Şırnak miting kürsüsünde ona sarılmaya çalışan tek bir kişiyi iterken Tek Adam’ın yüzünde, halktan duyduğu korkuyu gördük
Şırnak miting kürsüsünde ona sarılmaya çalışan tek bir kişiyi iterken Tek Adam’ın yüzünde, halktan duyduğu korkuyu gördük
Reina Katliamı… 20 gün sonra da Meclis’ten geçirilen Anayasa değişikliği önerisi… Böyle başladı 2017. “İç savaş” KHK’si olarak anılan 696 sayılı KHK ile de bitiyor. Geçtiğimiz yılı böyle okumak mümkün. Olgular doğru mu? Evet. Yılın böyle özetleyebilir, “yeni yıla” güzel “muhalefet” günlerine ağıt yakarak girebiliriz.
Ama biz devrimci olanaklara odaklanarak yılı başa saralım. Reina Katliamı’nın hemen ardından Okmeydanı’nda bir kahvede devrimcilerin “Gericiliğe karşı yükseltilmesi gereken bayrak laikliktir” sözü ve gericilere, faşistlere, başkanlık sevdalılarına karşı direniş çağrısı ile başladı 2017.

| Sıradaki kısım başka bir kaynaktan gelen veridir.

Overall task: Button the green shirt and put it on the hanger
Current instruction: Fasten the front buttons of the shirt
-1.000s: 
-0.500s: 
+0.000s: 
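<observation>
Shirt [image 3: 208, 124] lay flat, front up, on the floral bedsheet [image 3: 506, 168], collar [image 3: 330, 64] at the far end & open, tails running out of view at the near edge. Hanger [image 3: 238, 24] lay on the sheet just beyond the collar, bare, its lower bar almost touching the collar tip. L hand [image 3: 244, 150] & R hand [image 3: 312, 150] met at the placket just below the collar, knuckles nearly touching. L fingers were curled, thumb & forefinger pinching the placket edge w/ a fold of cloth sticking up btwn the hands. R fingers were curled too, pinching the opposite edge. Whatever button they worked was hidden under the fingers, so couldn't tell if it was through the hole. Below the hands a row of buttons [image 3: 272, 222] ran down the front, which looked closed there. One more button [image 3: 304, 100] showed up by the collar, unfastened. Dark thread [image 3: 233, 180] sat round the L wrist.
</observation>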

Zor tekelini elinde bulunduran; ülkeyi OHAL ve KHK rejimi ile yöneten; gözaltı, tutuklama, işkenceyi “olağanlaştıran” Erdoğan iktidarı karşısında Tek Adam rejimine “Hayır” diyen milyonların referandum seferberliği ile sürdü. Gayri meşru referandum sonucuna karşı eylemler, “Adalet” diyerek iktidara karşı yollara düşen onbinler, sokaktan geri çekilmeyi, Tek Adam’ın/erkek egemenliğinin hapishanesine tıkılmayı reddeden kadın hareketi, OHAL düzenine karşı direnişin simgelerinden birine dönüşen Yüksel Direnişi ve bunlara eklenen irili ufaklı eylem ve direnişlerle yıl devam etti. Yaşananların hepsini saymamız mümkün değil. Sadece 2017’nin son günlerine bakalım.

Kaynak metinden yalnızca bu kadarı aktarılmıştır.